* INFORMATION PROVIDED *
= = = = =

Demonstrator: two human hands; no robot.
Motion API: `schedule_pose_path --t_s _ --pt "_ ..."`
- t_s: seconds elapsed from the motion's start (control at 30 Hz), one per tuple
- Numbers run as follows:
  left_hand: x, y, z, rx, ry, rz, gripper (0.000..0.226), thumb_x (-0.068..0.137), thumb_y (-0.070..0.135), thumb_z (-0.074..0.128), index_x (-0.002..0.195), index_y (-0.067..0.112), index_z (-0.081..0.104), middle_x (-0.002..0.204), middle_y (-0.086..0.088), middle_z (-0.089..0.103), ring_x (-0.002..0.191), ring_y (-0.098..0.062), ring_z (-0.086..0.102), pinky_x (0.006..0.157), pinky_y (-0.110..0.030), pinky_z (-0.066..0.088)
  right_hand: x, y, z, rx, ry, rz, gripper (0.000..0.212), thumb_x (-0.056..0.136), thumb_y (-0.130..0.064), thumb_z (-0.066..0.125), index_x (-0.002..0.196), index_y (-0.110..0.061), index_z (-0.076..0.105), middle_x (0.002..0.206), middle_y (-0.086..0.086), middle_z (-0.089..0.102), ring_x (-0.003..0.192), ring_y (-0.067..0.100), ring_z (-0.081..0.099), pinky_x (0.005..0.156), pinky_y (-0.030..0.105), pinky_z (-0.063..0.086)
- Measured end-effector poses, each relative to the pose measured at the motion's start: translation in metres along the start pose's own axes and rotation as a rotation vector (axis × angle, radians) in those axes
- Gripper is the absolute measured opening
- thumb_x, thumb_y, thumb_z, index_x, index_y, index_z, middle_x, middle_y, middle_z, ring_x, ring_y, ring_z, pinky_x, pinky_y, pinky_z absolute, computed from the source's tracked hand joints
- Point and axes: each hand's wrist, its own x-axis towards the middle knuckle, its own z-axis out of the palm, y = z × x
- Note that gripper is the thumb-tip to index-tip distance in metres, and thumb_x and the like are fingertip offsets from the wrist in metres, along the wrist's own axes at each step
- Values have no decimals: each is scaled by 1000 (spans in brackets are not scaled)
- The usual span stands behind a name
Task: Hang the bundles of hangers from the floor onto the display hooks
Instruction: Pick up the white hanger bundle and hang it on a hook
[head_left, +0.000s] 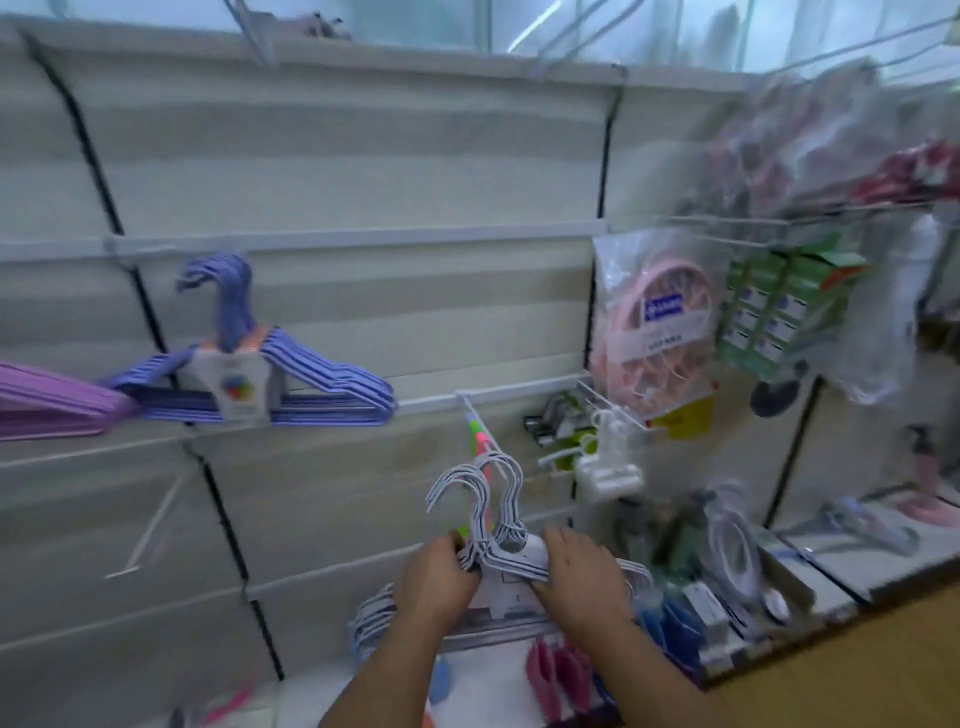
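Both hands clamp a bundle of white wire hangers (506, 551) at its shoulders: the left hand (434, 582) pinches the left side, the right hand (579, 584) presses the right side and paper label. The bundle sits low before the wall, its hooks just below a white display hook (480, 421) carrying pink and green items. The hook tops fan apart, so some could miss that prong and the bundle hang crooked or slip. A blue-violet hanger bundle (260, 379) already hangs further left.

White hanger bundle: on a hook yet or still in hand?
In hand. Both hands, left hand and right hand, grip the white hanger bundle; its hooks curve free.
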Motion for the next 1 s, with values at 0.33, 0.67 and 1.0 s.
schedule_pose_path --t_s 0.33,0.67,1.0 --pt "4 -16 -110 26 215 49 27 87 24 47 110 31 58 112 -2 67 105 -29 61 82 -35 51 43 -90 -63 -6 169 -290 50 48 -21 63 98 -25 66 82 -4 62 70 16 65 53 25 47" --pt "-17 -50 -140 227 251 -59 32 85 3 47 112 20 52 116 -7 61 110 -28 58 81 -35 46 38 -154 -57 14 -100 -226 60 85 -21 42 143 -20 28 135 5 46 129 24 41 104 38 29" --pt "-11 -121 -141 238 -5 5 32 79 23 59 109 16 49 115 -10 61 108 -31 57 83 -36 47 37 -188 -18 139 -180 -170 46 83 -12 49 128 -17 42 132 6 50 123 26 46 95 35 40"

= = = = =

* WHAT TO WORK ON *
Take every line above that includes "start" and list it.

* WRITTEN ANSWER *
- t_s: seconds elapsed from the motion's start (control at 30 Hz), one per tuple
- Measured end-effector poses, each relative to the pose measured at the motion's start: translation in metres along the start pose's own axes and rotation as a rotation vector (axis × angle, radians) in those axes

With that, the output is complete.